__Exercise brief__
This exercise needs the complete data reproduced exactly.

__Provided data__

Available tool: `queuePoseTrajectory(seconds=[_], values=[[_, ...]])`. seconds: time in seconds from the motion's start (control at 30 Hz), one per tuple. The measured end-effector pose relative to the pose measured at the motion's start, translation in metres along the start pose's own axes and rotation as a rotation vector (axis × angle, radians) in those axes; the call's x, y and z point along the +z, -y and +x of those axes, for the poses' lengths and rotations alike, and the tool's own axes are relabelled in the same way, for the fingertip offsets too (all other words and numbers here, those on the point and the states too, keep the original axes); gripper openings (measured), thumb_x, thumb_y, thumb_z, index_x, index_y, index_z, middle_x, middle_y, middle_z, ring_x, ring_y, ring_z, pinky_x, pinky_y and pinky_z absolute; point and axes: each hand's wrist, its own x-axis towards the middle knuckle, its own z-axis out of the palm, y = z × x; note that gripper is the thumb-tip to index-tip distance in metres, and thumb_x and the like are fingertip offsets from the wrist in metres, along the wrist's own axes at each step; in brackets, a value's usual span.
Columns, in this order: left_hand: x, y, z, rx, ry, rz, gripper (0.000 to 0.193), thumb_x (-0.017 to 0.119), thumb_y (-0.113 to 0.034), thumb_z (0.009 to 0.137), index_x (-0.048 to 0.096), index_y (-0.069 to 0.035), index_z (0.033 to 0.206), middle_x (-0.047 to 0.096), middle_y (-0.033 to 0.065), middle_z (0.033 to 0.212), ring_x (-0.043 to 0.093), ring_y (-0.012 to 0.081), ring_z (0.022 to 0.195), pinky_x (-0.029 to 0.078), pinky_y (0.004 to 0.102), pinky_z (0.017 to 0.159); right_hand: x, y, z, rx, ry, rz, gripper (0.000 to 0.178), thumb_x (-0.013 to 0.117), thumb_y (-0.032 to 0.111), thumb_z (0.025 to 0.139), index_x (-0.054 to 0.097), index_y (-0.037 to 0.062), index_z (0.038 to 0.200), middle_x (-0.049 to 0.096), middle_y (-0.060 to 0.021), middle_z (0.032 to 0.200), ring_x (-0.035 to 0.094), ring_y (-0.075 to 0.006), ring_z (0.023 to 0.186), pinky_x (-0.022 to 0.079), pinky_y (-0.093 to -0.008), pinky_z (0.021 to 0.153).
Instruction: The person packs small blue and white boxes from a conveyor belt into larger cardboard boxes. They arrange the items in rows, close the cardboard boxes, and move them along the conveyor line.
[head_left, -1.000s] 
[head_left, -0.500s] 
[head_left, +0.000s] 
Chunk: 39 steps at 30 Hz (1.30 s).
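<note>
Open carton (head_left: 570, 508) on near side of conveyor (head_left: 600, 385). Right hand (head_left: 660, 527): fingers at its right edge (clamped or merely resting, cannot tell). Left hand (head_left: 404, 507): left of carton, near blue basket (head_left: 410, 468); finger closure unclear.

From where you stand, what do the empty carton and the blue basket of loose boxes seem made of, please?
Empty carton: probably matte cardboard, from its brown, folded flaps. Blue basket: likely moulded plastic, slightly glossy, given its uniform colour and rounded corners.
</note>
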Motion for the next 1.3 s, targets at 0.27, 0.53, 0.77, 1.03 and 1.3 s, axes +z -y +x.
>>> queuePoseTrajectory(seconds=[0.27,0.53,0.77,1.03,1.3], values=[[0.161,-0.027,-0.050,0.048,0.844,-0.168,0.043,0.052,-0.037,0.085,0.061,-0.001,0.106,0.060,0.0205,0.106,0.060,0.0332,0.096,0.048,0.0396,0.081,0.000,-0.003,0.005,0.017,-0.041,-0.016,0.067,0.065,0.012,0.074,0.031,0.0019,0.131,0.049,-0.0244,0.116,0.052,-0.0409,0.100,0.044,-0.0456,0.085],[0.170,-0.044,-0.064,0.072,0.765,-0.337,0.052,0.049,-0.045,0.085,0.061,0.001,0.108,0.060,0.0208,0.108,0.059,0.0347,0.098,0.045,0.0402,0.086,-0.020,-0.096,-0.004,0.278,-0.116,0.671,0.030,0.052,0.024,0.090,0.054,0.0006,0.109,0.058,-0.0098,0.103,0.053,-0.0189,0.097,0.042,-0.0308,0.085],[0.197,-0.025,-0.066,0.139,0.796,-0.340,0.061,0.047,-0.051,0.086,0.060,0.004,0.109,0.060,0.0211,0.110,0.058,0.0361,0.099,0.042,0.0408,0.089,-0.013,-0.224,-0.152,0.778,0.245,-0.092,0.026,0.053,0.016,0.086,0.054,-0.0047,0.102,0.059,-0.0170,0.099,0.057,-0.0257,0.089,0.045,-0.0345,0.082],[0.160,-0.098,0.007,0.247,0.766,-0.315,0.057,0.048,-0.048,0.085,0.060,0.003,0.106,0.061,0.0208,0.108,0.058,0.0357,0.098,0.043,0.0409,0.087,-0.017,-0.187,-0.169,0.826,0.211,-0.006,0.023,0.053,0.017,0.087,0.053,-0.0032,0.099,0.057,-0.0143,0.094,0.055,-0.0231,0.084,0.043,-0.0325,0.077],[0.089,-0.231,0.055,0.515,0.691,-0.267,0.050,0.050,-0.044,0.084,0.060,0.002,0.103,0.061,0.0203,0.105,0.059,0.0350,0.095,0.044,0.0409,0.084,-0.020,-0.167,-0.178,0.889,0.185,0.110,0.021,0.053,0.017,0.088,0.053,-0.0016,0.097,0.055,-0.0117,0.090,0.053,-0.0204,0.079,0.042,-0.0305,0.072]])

__Response area__
Available tool: `queuePoseTrajectory(seconds=[_], values=[[_, ...]])`. seconds: time in seconds from the motion's start (control at 30 Hz), one per tuple. The measured end-effector pose relative to the pose measured at the motion's start, translation in metres along the start pose's own axes and rotation as a rotation vector (axis × angle, radians) in those axes; the call's x, y and z point along the +z, -y and +x of those axes, for the poses' lengths and rotations alike, and the tool's own axes are relabelled in the same way, for the fingertip offsets too (all other words and numbers here, those on the point and the states too, keep the original axes); gripper openings (measured), thumb_x, thumb_y, thumb_z, index_x, index_y, index_z, middle_x, middle_y, middle_z, ring_x, ring_y, ring_z, pinky_x, pinky_y and pinky_z absolute; point and axes: each hand's wrist, its own x-axis towards the middle knuckle, its own z-axis out of the palm, y = z × x; note that gripper is the thumb-tip to index-tip distance in metres, and thumb_x and the like are fingertip offsets from the wrist in metres, along the wrist's own axes at each step; in brackets, a value's usual span.
Columns, in this order: left_hand: x, y, z, rx, ry, rz, gripper (0.000 to 0.193), thumb_x (-0.017 to 0.119), thumb_y (-0.113 to 0.034), thumb_z (0.009 to 0.137), index_x (-0.048 to 0.096), index_y (-0.069 to 0.035), index_z (0.033 to 0.206), middle_x (-0.047 to 0.096), middle_y (-0.033 to 0.065), middle_z (0.033 to 0.212), ring_x (-0.043 to 0.093), ring_y (-0.012 to 0.081), ring_z (0.022 to 0.195), pinky_x (-0.029 to 0.078), pinky_y (0.004 to 0.102), pinky_z (0.017 to 0.159); right_hand: x, y, z, rx, ry, rz, gripper (0.000 to 0.178), thumb_x (-0.013 to 0.117), thumb_y (-0.032 to 0.111), thumb_z (0.025 to 0.139), index_x (-0.054 to 0.097), index_y (-0.037 to 0.062), index_z (0.038 to 0.200), middle_x (-0.049 to 0.096), middle_y (-0.060 to 0.021), middle_z (0.032 to 0.200), ring_x (-0.035 to 0.094), ring_y (-0.075 to 0.006), ring_z (0.023 to 0.186), pinky_x (-0.022 to 0.079), pinky_y (-0.093 to -0.008), pinky_z (0.021 to 0.153).
Instruction: The person packs small blue and white boxes from a conveyor belt into larger cardboard boxes. They arrange the items in rows, close the cardboard boxes, and move them along the conveyor line.
[head_left, -1.000s] 
[head_left, -0.500s] 
[head_left, +0.000s] 
Chunk: 39 steps at 30 Hz (1.30 s).
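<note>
Open carton (head_left: 570, 508) on near side of conveyor (head_left: 600, 385). Right hand (head_left: 660, 527): fingers at its right edge (clamped or merely resting, cannot tell). Left hand (head_left: 404, 507): left of carton, near blue basket (head_left: 410, 468); finger closure unclear.

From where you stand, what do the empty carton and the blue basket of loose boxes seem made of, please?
Empty carton: probably matte cardboard, from its brown, folded flaps. Blue basket: likely moulded plastic, slightly glossy, given its uniform colour and rounded corners.
</note>
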Motion for the next 1.3 s, targets at 0.27, 0.53, 0.77, 1.03 and 1.3 s, axes +z -y +x.
>>> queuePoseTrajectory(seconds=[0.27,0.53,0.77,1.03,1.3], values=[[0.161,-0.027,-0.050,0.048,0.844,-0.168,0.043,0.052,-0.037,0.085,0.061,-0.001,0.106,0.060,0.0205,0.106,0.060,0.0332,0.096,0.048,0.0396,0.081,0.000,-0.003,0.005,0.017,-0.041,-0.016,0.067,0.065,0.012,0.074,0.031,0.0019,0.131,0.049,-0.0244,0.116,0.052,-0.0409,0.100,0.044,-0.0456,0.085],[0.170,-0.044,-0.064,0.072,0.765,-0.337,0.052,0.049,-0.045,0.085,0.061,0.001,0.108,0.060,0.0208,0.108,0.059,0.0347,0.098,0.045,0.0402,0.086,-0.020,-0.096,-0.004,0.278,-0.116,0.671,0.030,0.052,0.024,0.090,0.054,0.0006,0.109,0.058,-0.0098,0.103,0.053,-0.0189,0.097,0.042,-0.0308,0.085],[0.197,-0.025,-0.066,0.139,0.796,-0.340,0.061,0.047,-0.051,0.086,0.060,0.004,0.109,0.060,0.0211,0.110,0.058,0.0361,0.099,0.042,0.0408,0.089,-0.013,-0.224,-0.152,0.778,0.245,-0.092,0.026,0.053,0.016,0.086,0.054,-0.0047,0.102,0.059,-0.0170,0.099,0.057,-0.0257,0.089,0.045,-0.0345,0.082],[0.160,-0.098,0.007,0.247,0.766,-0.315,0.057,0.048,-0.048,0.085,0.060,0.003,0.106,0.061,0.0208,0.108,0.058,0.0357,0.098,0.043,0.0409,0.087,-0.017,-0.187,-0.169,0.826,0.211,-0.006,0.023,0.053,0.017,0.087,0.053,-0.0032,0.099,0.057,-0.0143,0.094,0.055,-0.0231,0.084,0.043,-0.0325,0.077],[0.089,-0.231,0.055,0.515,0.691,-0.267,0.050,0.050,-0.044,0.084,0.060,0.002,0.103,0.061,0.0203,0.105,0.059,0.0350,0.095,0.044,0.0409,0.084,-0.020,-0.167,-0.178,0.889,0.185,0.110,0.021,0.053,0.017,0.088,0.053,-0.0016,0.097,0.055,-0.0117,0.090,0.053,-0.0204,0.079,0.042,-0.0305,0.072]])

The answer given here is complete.